■ **Task details**: Quote all of the data that follows exactly as written, skipping the images.
BEGIN Data block
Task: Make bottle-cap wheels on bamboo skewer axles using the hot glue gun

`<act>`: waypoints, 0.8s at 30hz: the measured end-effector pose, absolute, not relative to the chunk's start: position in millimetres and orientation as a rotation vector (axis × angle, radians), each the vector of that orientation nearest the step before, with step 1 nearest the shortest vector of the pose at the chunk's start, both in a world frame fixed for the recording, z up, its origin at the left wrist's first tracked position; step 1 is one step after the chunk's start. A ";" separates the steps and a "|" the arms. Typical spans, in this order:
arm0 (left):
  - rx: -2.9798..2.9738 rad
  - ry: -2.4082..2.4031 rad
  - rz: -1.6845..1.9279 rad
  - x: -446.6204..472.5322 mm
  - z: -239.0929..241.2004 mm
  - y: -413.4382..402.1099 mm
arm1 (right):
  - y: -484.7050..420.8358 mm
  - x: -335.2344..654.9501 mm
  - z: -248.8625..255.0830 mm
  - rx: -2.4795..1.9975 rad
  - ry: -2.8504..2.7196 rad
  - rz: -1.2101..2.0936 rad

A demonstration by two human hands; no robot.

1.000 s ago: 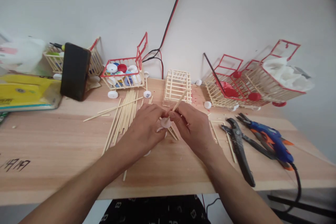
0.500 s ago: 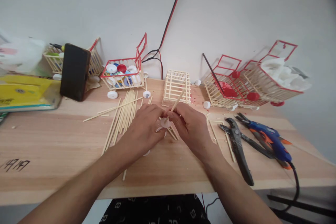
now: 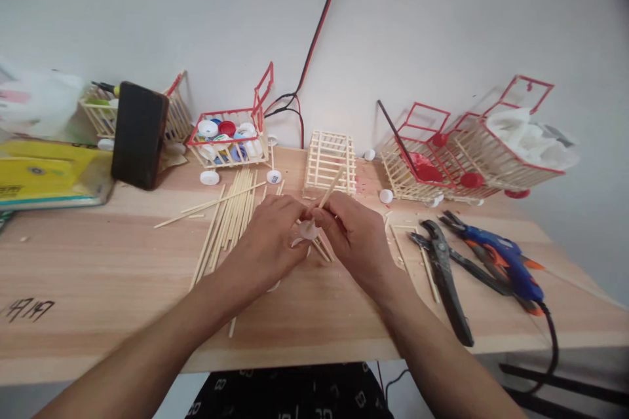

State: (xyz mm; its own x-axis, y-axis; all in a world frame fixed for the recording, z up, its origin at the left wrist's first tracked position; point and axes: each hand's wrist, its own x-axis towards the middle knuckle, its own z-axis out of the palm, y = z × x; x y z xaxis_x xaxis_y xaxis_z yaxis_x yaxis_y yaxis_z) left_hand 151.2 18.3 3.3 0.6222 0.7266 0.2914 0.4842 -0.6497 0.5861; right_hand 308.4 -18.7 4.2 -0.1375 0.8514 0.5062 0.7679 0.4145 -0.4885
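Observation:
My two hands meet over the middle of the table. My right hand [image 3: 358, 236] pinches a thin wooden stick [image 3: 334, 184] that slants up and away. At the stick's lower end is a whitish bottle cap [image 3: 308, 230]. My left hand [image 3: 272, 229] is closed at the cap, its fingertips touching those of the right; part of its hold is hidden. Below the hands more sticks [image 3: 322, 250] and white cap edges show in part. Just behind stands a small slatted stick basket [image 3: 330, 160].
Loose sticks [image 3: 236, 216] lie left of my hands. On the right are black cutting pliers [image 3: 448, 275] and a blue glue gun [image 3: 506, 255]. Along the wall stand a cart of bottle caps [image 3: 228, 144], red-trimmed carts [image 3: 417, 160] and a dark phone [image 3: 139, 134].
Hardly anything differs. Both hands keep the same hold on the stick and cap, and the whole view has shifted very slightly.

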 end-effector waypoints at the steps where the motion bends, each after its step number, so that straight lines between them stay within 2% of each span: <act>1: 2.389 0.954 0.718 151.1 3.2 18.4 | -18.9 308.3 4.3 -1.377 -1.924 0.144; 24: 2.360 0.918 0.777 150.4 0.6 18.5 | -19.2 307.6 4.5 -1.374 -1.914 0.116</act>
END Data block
■ **Completed exercise**:
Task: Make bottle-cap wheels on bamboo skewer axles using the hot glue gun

`<act>`: waypoints, 0.8s at 30hz: the measured end-effector pose, absolute, not relative to the chunk's start: position in millimetres and orientation as a rotation vector (axis × angle, radians), each the vector of that orientation nearest the step before, with step 1 nearest the shortest vector of the pose at the chunk's start, both in a world frame fixed for the recording, z up, its origin at the left wrist's first tracked position; step 1 is one step after the chunk's start. A ";" separates the steps and a "|" the arms. Typical spans, in this order:
arm0 (left):
  - rx: -2.9798..2.9738 rad
  - ry: -2.4082..2.4031 rad
  - rz: -1.6845..1.9279 rad
  - x: -446.6204..472.5322 mm
  - z: -239.0929..241.2004 mm
  - y: -413.4382..402.1099 mm
arm1 (right):
  - y: -484.7050..420.8358 mm
  - x: -335.2344..654.9501 mm
  - z: -248.8625..255.0830 mm
  - rx: -2.4795..1.9975 rad
  - ry: -2.8504..2.7196 rad
  - rz: -1.2101..2.0936 rad

A demonstration by two human hands; no robot.

1.000 s ago: 
0.500 s ago: 
now: 

State: (xyz mm; its own x-axis, y-axis; all in a world frame fixed for the recording, z up, its origin at the left wrist's first tracked position; point and axes: each hand's wrist, its own x-axis towards the middle knuckle, its own z-axis out of the palm, y = z × x; x y z xaxis_x xaxis_y xaxis_z yaxis_x yaxis_y yaxis_z) left_hand 151.2 18.3 3.3 0.6222 0.7266 0.2914 0.4842 -0.6497 0.5861; right_hand 308.4 -18.7 4.2 -0.1375 0.8514 0.5062 0.7679 0.4145 -0.4885
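Observation:
My two hands meet over the middle of the table. My right hand [image 3: 358, 236] pinches a thin wooden stick [image 3: 334, 184] that slants up and away. At the stick's lower end is a whitish bottle cap [image 3: 308, 230]. My left hand [image 3: 272, 229] is closed at the cap, its fingertips touching those of the right; part of its hold is hidden. Below the hands more sticks [image 3: 322, 250] and white cap edges show in part. Just behind stands a small slatted stick basket [image 3: 330, 160].
Loose sticks [image 3: 236, 216] lie left of my hands. On the right are black cutting pliers [image 3: 448, 275] and a blue glue gun [image 3: 506, 255]. Along the wall stand a cart of bottle caps [image 3: 228, 144], red-trimmed carts [image 3: 417, 160] and a dark phone [image 3: 139, 134].
Hardly anything differs. Both hands keep the same hold on the stick and cap, and the whole view has shifted very slightly.
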
 end-effector waypoints at the steps where the motion bends, each after its step number, so that straight lines between them stay within 2% of each span: <act>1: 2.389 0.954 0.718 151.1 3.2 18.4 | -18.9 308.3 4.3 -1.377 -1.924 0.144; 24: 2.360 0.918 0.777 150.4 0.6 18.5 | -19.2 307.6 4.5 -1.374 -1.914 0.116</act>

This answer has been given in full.